WHAT IS EXPECTED:
Write out every record exactly as it appears. Skip the pictures.

Stored entries:
/---
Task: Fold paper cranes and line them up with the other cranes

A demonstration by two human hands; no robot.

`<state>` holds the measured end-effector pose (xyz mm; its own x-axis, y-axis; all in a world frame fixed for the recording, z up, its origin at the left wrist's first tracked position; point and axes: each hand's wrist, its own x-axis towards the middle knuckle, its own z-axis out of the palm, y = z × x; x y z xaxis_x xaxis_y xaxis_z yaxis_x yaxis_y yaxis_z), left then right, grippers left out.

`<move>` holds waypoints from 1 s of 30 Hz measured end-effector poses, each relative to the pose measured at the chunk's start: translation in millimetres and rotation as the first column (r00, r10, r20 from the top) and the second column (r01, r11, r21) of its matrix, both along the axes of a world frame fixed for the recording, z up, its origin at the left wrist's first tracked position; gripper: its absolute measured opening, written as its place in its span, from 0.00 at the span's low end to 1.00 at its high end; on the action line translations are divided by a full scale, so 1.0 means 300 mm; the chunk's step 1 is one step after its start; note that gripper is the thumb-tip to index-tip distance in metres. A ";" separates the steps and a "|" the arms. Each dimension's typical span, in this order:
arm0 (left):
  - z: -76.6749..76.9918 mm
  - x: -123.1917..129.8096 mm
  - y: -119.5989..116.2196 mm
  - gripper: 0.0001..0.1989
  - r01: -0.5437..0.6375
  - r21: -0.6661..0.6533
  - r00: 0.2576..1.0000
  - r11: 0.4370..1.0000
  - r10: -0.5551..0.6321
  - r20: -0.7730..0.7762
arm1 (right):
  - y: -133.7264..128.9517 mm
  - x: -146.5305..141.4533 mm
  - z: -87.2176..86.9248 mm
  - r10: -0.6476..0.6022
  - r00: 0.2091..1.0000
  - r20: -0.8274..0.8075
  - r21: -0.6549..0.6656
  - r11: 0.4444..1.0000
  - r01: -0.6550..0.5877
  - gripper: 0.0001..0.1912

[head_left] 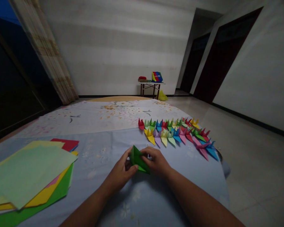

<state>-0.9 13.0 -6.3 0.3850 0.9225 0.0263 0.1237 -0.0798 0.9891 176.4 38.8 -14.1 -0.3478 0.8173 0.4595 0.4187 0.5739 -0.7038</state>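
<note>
A partly folded piece of green origami paper (137, 158) is held up between both hands, just above the blue cloth. My left hand (123, 168) grips its left side, with the thumb along the lower edge and the fingers behind. My right hand (157, 160) pinches the right side; some of its fingertips are hidden by the paper. Beyond the hands, rows of folded paper cranes (164, 136) in many colours stand on the table. To the left lies a loose stack of coloured paper sheets (35, 170), a pale green one on top.
The round table carries a blue cloth (94, 176) in front and a white floral cloth (90, 115) behind. A small side table (152, 83) with a colourful box (157, 76) stands by the far wall. A patterned curtain (49, 53) hangs at left, and dark doors (227, 50) are at right.
</note>
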 end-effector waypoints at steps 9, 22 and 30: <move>-0.027 -0.021 0.031 0.24 -0.131 0.103 0.980 0.986 0.145 -0.136 | 0.012 0.000 -0.023 -0.050 0.999 0.011 -0.225 0.973 0.051 0.10; -0.022 -0.017 -0.003 0.26 0.072 0.441 0.880 0.895 0.152 -0.450 | 0.032 0.047 -0.030 0.057 0.959 0.279 -0.029 0.998 -0.051 0.22; -0.031 -0.036 -0.019 0.22 0.222 0.500 0.709 0.837 0.213 -0.672 | 0.029 0.070 -0.026 0.110 0.906 0.408 -0.045 0.994 -0.100 0.20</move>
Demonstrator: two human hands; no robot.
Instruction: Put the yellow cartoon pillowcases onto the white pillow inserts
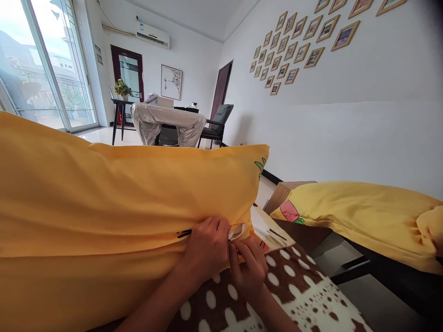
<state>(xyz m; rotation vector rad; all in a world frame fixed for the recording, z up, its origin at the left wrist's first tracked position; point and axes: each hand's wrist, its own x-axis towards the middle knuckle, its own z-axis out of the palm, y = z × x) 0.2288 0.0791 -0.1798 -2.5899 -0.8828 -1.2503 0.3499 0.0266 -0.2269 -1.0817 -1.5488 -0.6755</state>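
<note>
A large yellow pillow [138, 193] stands on its side across my view, with a green leaf print near its upper right corner. At its lower right, a small gap [238, 231] in the pillowcase seam shows white inside. My left hand [208, 244] is closed on the pillowcase fabric just left of the gap. Just below the gap, my right hand [249, 263] pinches the edge, its fingertips close to the left hand. Whether a zip pull is between the fingers I cannot tell. Beneath lies a brown and white spotted blanket [273, 279].
Another yellow pillow [360, 203] with a pink carrot-like print lies to the right, above a dark surface. Farther off are a covered table [187, 121], a black chair [219, 122] and a potted plant [122, 88]. Glass sliding doors [51, 69] are at the left.
</note>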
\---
COMPLETED TASK:
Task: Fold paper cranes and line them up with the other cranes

A demonstration by two human hands; no robot.

`<state>` holds the measured end-effector pose (xyz mm; its own x-axis, y-axis; all in a world frame fixed for the recording, z up, its origin at the left wrist's first tracked position; point and axes: each hand's wrist, its own x-axis towards the middle knuckle, its own z-axis out of the palm, y = z × x; x y z xaxis_x xaxis_y xaxis_z yaxis_x yaxis_y yaxis_z), left then right, grippers left out.

`<move>` holds waypoints from 1 s of 30 Hz measured end-effector poses, each relative to the pose measured at the chunk's start: translation in millimetres and rotation as the first column (r00, r10, r20 from the top) and the second column (r01, r11, r21) of its matrix, both along the axes of a world frame fixed for the recording, z up, its origin at the left wrist's first tracked position; gripper: its absolute measured opening, written as its place in its span, from 0.00 at the span's low end to 1.00 at its high end; on the action line translations are divided by a full scale, so 1.0 means 300 mm; the chunk's step 1 is one step after its start; note that gripper is the thumb-tip to index-tip distance in metres. A ";" separates the steps and a "|" the arms. Each dimension's typical span, in this order:
arm0 (left):
  - z: -76.6749..76.9918 mm
  - x: -123.1917..129.8096 mm
  - y: -119.5989..116.2196 mm
  - gripper: 0.0001..0.1989
  - r01: -0.5437..0.6375
  - r21: -0.6661..0.6533
  - r00: 0.2576..1.0000
  - r11: 0.4370..1.0000
  - r10: -0.5551..0.6321
  - r20: -0.7730..0.7762
arm1 (right):
  - y: -133.7264..128.9517 mm
  - x: -146.5305..141.4533 mm
  - z: -87.2176..86.9248 mm
  - r10: -0.6476..0.6022
  - r00: 0.2091..1.0000
  - r20: -0.8274..0.8075
  - r21: -0.6549..0.6656
  - r11: 0.4444..1.0000
  - r01: -0.6550..0.5877
  - gripper: 0.0001..0.1912

[head_left] 

<state>-0.9 13.0 -6.3 0.3850 0.9225 0.0263 0.1237 -0.0798 0.9891 176.4 38.8 -14.1 -0.3478 0.8173 0.4595 0.4187 0.5739 -0.7038</state>
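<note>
A partly folded piece of green origami paper (137, 158) is held up between both hands, just above the blue cloth. My left hand (123, 168) grips its left side, with the thumb along the lower edge and the fingers behind. My right hand (157, 160) pinches the right side; some of its fingertips are hidden by the paper. Beyond the hands, rows of folded paper cranes (164, 136) in many colours stand on the table. To the left lies a loose stack of coloured paper sheets (35, 170), a pale green one on top.
The round table carries a blue cloth (94, 176) in front and a white floral cloth (90, 115) behind. A small side table (152, 83) with a colourful box (157, 76) stands by the far wall. A patterned curtain (49, 53) hangs at left, and dark doors (227, 50) are at right.
</note>
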 end-effector waypoints at steps 9, 22 and 30: <move>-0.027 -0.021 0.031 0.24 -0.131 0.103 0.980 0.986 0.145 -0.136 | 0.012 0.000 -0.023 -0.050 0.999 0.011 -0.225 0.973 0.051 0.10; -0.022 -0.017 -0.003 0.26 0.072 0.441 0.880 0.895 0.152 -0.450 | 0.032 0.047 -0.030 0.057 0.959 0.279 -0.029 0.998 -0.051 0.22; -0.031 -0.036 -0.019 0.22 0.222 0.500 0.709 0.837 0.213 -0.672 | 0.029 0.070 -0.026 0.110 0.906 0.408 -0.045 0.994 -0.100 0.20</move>
Demonstrator: two human hands; no robot.
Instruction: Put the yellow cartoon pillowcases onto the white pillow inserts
<state>(xyz m; rotation vector rad; all in a world frame fixed for the recording, z up, its origin at the left wrist's first tracked position; point and axes: each hand's wrist, its own x-axis towards the middle knuckle, its own z-axis out of the palm, y = z × x) 0.2288 0.0791 -0.1798 -2.5899 -0.8828 -1.2503 0.3499 0.0266 -0.2269 -1.0817 -1.5488 -0.6755</state>
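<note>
A large yellow pillow [138, 193] stands on its side across my view, with a green leaf print near its upper right corner. At its lower right, a small gap [238, 231] in the pillowcase seam shows white inside. My left hand [208, 244] is closed on the pillowcase fabric just left of the gap. Just below the gap, my right hand [249, 263] pinches the edge, its fingertips close to the left hand. Whether a zip pull is between the fingers I cannot tell. Beneath lies a brown and white spotted blanket [273, 279].
Another yellow pillow [360, 203] with a pink carrot-like print lies to the right, above a dark surface. Farther off are a covered table [187, 121], a black chair [219, 122] and a potted plant [122, 88]. Glass sliding doors [51, 69] are at the left.
</note>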

No further output is required for this answer.